_Assigned task_. Only the lines that include "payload" should be copied from the data below.

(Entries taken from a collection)
Start of Block

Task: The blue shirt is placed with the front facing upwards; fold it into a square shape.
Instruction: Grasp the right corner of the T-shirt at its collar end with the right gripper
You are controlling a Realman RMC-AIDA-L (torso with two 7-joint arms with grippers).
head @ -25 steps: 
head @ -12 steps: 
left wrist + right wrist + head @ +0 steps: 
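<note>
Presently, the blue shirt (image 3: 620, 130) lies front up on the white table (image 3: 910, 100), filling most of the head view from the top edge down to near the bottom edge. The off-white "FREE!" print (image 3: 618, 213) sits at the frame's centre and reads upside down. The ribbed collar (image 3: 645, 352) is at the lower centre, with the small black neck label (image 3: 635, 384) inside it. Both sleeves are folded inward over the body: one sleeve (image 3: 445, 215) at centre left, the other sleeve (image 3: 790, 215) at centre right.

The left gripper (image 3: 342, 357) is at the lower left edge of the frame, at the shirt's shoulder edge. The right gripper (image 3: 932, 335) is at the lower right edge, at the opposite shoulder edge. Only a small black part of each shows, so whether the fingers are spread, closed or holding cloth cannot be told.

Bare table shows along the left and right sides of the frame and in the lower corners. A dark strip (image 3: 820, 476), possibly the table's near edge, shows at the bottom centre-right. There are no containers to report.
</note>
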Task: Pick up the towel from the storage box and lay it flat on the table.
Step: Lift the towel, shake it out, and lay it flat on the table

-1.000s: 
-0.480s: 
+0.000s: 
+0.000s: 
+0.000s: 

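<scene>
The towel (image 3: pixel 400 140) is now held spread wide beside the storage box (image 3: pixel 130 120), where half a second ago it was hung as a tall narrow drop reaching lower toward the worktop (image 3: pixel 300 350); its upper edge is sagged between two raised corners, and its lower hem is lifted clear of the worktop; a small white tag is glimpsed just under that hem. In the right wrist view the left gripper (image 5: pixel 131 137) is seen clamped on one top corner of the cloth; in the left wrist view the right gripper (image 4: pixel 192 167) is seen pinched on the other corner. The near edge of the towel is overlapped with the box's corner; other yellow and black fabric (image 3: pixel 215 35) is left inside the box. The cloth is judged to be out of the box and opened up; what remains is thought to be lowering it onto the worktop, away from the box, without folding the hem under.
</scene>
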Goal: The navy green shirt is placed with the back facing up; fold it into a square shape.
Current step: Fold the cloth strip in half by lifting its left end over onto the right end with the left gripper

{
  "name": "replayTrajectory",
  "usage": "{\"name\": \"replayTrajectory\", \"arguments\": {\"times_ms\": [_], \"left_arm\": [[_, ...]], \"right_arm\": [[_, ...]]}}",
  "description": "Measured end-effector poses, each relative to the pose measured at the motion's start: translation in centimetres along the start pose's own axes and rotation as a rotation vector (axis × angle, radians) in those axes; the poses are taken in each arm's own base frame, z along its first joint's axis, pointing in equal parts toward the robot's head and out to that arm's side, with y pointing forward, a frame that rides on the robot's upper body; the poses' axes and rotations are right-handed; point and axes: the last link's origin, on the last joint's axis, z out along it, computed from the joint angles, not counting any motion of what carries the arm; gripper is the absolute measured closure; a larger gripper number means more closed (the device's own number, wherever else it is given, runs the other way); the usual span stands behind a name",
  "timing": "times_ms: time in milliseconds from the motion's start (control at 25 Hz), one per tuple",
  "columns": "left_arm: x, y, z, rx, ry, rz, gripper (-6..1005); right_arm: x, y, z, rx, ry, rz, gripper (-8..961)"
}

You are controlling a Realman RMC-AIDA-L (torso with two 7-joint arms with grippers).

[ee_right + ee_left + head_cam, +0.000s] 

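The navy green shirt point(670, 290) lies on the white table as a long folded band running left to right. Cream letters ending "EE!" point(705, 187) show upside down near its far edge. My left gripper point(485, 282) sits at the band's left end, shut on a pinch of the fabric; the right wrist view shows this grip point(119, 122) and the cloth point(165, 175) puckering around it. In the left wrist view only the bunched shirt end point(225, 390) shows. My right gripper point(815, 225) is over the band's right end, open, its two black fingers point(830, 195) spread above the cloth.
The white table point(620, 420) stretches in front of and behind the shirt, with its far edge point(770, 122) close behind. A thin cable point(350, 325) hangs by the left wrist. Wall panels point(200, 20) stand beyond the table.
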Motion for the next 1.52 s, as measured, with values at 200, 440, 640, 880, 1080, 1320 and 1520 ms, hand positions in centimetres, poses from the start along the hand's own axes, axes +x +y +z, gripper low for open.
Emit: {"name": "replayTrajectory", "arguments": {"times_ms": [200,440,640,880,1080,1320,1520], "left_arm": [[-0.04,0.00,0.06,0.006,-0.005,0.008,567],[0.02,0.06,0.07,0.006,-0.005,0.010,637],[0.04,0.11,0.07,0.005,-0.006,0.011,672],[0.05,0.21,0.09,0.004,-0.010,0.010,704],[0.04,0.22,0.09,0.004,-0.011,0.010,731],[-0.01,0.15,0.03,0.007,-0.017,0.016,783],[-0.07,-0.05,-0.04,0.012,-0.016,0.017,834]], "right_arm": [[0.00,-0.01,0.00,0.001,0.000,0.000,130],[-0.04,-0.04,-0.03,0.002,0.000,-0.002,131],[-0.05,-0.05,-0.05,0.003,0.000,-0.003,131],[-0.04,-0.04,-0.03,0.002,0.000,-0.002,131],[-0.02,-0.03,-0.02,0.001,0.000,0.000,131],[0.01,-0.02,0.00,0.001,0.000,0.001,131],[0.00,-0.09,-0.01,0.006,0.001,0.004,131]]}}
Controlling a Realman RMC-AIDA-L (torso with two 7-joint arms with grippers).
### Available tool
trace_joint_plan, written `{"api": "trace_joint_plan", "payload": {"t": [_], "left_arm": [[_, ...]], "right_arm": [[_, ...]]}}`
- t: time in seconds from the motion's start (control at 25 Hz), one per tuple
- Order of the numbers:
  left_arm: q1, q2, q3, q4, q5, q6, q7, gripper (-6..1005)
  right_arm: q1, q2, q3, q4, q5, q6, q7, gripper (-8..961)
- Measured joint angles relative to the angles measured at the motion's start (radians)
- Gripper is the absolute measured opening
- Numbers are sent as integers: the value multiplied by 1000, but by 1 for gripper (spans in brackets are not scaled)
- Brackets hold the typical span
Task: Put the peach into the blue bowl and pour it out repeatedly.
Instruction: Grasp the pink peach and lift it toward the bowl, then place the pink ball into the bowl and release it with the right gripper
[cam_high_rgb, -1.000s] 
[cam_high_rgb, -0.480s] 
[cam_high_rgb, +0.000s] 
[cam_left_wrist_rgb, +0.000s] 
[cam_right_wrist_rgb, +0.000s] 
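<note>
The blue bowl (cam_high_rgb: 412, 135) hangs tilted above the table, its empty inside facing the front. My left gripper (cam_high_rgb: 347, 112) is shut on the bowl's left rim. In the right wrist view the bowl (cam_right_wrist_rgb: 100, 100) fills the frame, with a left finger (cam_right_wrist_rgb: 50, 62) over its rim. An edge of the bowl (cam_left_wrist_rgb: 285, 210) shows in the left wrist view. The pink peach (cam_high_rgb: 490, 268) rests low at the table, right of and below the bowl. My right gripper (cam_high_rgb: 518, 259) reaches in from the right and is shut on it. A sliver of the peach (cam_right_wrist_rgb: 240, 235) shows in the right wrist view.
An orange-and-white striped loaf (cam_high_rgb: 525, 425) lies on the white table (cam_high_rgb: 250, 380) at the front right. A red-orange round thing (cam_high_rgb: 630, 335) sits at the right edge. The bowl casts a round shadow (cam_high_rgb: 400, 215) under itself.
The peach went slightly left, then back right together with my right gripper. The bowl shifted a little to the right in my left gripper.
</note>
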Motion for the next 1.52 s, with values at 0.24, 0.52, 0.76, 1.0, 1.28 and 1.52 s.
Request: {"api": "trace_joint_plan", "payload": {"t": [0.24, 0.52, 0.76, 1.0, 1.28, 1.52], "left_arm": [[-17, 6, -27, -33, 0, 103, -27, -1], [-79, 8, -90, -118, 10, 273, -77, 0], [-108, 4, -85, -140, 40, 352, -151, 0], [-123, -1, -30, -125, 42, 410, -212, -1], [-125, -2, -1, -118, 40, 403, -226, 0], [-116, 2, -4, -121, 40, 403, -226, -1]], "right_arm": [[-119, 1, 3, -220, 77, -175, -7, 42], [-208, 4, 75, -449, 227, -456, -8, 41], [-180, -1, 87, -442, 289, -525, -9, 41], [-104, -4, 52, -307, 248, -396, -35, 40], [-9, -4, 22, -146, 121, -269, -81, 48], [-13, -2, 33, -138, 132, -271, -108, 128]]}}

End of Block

_Exercise response_.
trace_joint_plan, written `{"api": "trace_joint_plan", "payload": {"t": [_], "left_arm": [[_, ...]], "right_arm": [[_, ...]]}}`
Request: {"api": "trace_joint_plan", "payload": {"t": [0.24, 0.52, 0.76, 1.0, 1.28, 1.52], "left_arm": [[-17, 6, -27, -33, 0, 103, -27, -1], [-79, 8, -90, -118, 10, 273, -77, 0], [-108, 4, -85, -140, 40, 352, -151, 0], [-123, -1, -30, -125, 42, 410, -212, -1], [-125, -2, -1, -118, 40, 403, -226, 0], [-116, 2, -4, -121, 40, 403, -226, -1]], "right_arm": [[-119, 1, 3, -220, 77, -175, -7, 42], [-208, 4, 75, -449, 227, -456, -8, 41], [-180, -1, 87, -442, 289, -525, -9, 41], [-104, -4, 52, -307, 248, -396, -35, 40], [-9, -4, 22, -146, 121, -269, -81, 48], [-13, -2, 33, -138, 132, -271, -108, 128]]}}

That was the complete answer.